How to complete this task: Leaving the pictures aside, repeat every line below exactly.
*** Collected material
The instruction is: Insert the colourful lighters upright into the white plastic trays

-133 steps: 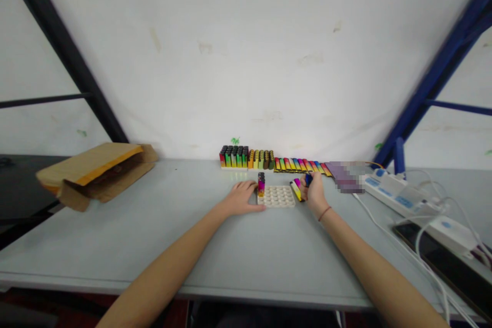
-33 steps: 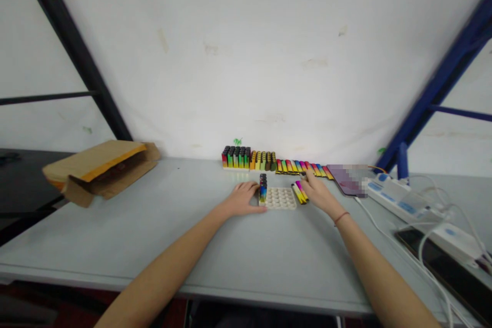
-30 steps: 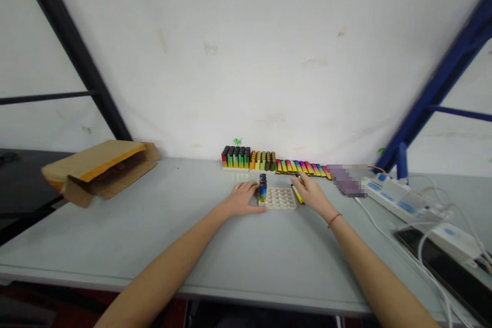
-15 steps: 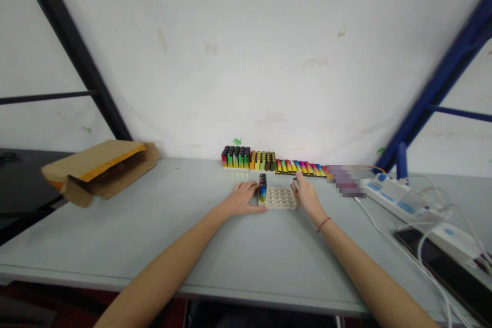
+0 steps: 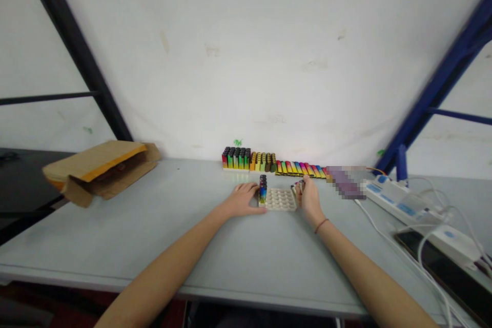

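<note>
In the head view, the left hand (image 5: 242, 200) lies at the left end of a white tray (image 5: 281, 200) on the table (image 5: 215, 251). Its grip is rather wide: the thumb is at the near corner and the fingers are by the far corner, so this end of the tray is held between them. The grip of the right hand (image 5: 311, 201) is narrow and seems closed on a small coloured lighter (image 5: 298, 186), just beside the right end of the tray. The fingers hide much of it, so I cannot tell its full shape, nor if a second one is with it. Along the left side of the tray, several upright lighters (image 5: 263, 192) with dark tops stand in a line.

I judge that each lighter is light and stiff, with a smooth body which can slip a little. A good place to take hold is the upper body, under the dark top. The tray looks stiff and light too, so it may slide when pushed; its outer edge is the better place to hold.

Near the wall are a green block of lighters (image 5: 236, 160), a yellow-brown block (image 5: 263, 162) and a bright row (image 5: 300, 168).
</note>
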Demonstrator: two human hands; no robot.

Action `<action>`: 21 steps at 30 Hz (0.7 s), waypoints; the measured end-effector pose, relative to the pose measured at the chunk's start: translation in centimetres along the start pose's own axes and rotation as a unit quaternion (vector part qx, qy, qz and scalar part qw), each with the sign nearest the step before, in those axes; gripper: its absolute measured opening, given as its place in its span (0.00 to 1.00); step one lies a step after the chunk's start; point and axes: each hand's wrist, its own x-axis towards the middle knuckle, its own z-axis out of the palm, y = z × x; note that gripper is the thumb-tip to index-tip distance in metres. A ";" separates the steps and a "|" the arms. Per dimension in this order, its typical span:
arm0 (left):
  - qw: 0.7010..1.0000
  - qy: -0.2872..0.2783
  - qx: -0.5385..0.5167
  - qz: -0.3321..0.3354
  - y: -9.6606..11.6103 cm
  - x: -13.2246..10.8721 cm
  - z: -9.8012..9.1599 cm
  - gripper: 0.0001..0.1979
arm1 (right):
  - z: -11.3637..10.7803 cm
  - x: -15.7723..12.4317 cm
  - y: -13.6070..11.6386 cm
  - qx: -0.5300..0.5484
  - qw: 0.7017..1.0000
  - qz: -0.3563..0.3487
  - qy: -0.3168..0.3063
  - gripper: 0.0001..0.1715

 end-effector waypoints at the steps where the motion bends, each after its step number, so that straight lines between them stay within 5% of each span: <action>1: 1.000 0.000 -0.001 0.000 0.0 0.0 0.0 0.39 | 0.1 0.0 -0.1 0.019 1.000 0.020 0.013 0.28; 5: 1.000 -0.001 -0.007 0.002 0.0 0.0 -0.1 0.39 | 0.2 -0.1 -0.5 0.064 0.995 0.072 0.014 0.27; 16: 1.000 0.001 -0.004 0.004 -0.1 0.0 0.0 0.39 | 0.1 -0.2 -0.8 0.068 0.996 0.041 0.035 0.26; 21: 1.000 0.005 -0.008 0.004 -0.1 0.0 0.0 0.39 | 0.1 -0.2 -1.1 0.109 0.988 0.109 -0.006 0.25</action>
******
Response area:
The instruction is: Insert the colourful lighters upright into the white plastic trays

-133 steps: 
-33 steps: 
-30 steps: 
-15 steps: 
+0 steps: 

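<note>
In the head view, the left hand (image 5: 242, 200) lies at the left end of a white tray (image 5: 281, 200) on the table (image 5: 215, 251). Its grip is rather wide: the thumb is at the near corner and the fingers are by the far corner, so this end of the tray is held between them. The grip of the right hand (image 5: 311, 201) is narrow and seems closed on a small coloured lighter (image 5: 298, 186), just beside the right end of the tray. The fingers hide much of it, so I cannot tell its full shape, nor if a second one is with it. Along the left side of the tray, several upright lighters (image 5: 263, 192) with dark tops stand in a line.

I judge that each lighter is light and stiff, with a smooth body which can slip a little. A good place to take hold is the upper body, under the dark top. The tray looks stiff and light too, so it may slide when pushed; its outer edge is the better place to hold.

Near the wall are a green block of lighters (image 5: 236, 160), a yellow-brown block (image 5: 263, 162) and a bright row (image 5: 300, 168).
</note>
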Demonstrator: two human hands; no robot.

Action `<action>`: 21 steps at 30 Hz (0.7 s), waypoints; the measured end-effector pose, relative to the pose measured at the chunk's start: translation in centimetres along the start pose's own axes and rotation as a unit quaternion (vector part qx, qy, qz and scalar part qw), each with the sign nearest the step before, in those axes; gripper: its absolute measured opening, given as its place in its span (0.00 to 1.00); step one lies a step after the chunk's start; point and axes: each hand's wrist, its own x-axis towards the middle knuckle, its own z-axis out of the palm, y = z × x; note that gripper is the thumb-tip to index-tip distance in metres. A ";" separates the steps and a "|" the arms. Per dimension in this order, its typical span:
arm0 (left):
  - qw: 0.7010..1.0000
  - qy: -0.2872..0.2783
  - qx: -0.5385..0.5167
  - qz: -0.3321..0.3354
  - y: -9.6606..11.6103 cm
  - x: -13.2246..10.8721 cm
  - z: -9.8012..9.1599 cm
  - gripper: 0.0001..0.1979
arm1 (right):
  - z: -11.3637..10.7803 cm
  - x: -15.7723..12.4317 cm
  - y: -13.6070..11.6386 cm
  - qx: -0.5300..0.5484
  - qw: 0.7017..1.0000
  - qz: -0.3563..0.3487
  - qy: -0.3168..0.3063
  - gripper: 0.0001..0.1715

 end-effector waypoints at the steps where the motion bends, each after its step number, so that straight lines between them stay within 5% of each span: <action>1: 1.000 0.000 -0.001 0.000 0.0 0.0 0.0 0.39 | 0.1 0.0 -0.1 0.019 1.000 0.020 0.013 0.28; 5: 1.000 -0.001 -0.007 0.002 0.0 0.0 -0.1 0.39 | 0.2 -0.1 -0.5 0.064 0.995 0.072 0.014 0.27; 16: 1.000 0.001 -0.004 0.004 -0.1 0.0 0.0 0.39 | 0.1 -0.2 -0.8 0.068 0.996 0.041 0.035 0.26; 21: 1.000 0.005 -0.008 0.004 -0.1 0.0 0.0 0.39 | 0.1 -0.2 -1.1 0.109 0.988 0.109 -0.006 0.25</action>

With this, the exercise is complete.